Petro’s most significant challenge to US policymakers is his migration proposal. Petro presents a quid pro quo, asking the United States to grant Colombian citizens who entered illegally a temporary status called Deferred Enforced Departure. In return, Colombia would allow more than two million Venezuelan refugees to remain in Colombia. Colombia’s ambassador to the United States, Gilberto Murillo Urrutia, wrote in a letter to Secretary of State Tony Blinken, “Migration is a regional issue that should be addressed under the principle of shared responsibility, strengthening regional cooperation to ensure migratory regularization.” In other words, the Colombians view migration as a challenge for the Americas collectively.
If Colombia keeps millions of Venezuelans from moving northward, the US government should delay the deportation of Colombian nationals. It is unclear how many Colombians are illegally in the United States now. There is also a legitimate concern that a protective status would encourage more Colombian nationals to attempt to cross the US border. Without accurate data, it isn’t possible to know how much of a concession granting Deferred Enforced Departure status would be. Still, according to Customs and Border Protection Data, in the fiscal year 2022, there were 130,971 encounters with Colombians at the border. Considering that Colombia is already granting protections to Venezuelan refugees, it is unlikely Petro would make a drastic policy reversal just because the United States refused to give Deferred Enforced Departure status to Colombians. However, it would be a “good faith” move for the United States to agree to Petro’s proposal, hoping to encourage future collaboration on migration in the region.

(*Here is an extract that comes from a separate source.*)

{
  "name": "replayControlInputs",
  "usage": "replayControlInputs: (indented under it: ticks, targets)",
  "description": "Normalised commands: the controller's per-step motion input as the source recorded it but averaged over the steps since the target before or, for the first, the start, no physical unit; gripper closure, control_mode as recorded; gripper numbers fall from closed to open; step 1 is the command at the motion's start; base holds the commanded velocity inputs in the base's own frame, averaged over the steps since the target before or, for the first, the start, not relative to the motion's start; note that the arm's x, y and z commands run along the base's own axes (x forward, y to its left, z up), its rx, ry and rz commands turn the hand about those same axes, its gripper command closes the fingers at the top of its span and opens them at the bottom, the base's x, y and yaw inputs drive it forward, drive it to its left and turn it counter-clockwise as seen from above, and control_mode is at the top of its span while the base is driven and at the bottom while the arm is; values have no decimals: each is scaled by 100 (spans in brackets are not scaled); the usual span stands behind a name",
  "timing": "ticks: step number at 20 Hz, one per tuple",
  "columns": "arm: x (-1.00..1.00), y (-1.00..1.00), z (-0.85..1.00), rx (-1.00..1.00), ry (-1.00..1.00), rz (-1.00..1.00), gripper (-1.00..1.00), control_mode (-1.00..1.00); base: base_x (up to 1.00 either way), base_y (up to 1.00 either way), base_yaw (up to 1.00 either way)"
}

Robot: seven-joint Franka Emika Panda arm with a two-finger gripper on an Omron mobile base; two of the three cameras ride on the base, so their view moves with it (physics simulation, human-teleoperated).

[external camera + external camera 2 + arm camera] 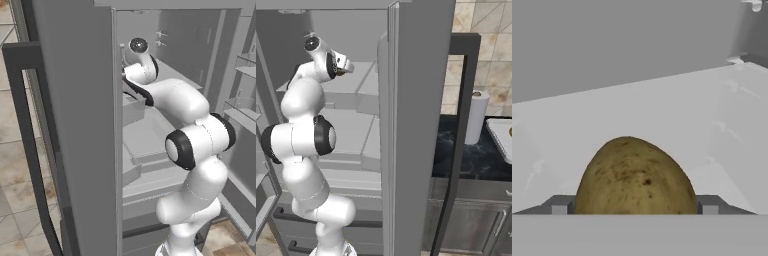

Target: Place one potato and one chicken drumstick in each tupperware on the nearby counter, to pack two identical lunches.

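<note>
One potato (635, 177) in hand view, sitting on pale fridge shelf (677, 110), right between gripper (634, 209) fingertips (559, 206). Long axis looks to run away from camera, rounded end up. Fingers flank both sides; pinching or just close, can't tell. Arm reaches inside open fridge (75, 125).

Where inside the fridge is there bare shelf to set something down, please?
Bare white shelf stretches beyond the potato, up to the grey back wall, and off to its right. It is crowded at the potato itself, which sits between the gripper jaws.
</note>
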Motion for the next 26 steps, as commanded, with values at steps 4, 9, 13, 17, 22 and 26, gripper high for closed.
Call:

While this metamorphosis of the US-Colombian relationship is unsettling for anyone reassured by continuity, US policymakers would be wise to shift with Petro’s new direction. In August 2022, the Biden administration appeared to be digging in its heels, releasing a statement that the continuation of US drug interdiction in Colombia was necessary. By October 2022, Blinken’s office posted a fact sheet that was vague regarding specific counter-narcotics action but emphasized harmony in the US-Colombian relationship. How this dynamic will continue to unfold remains to be seen.
Lucy Santora is a former Marcellus Policy Fellow at the John Quincy Adams Society.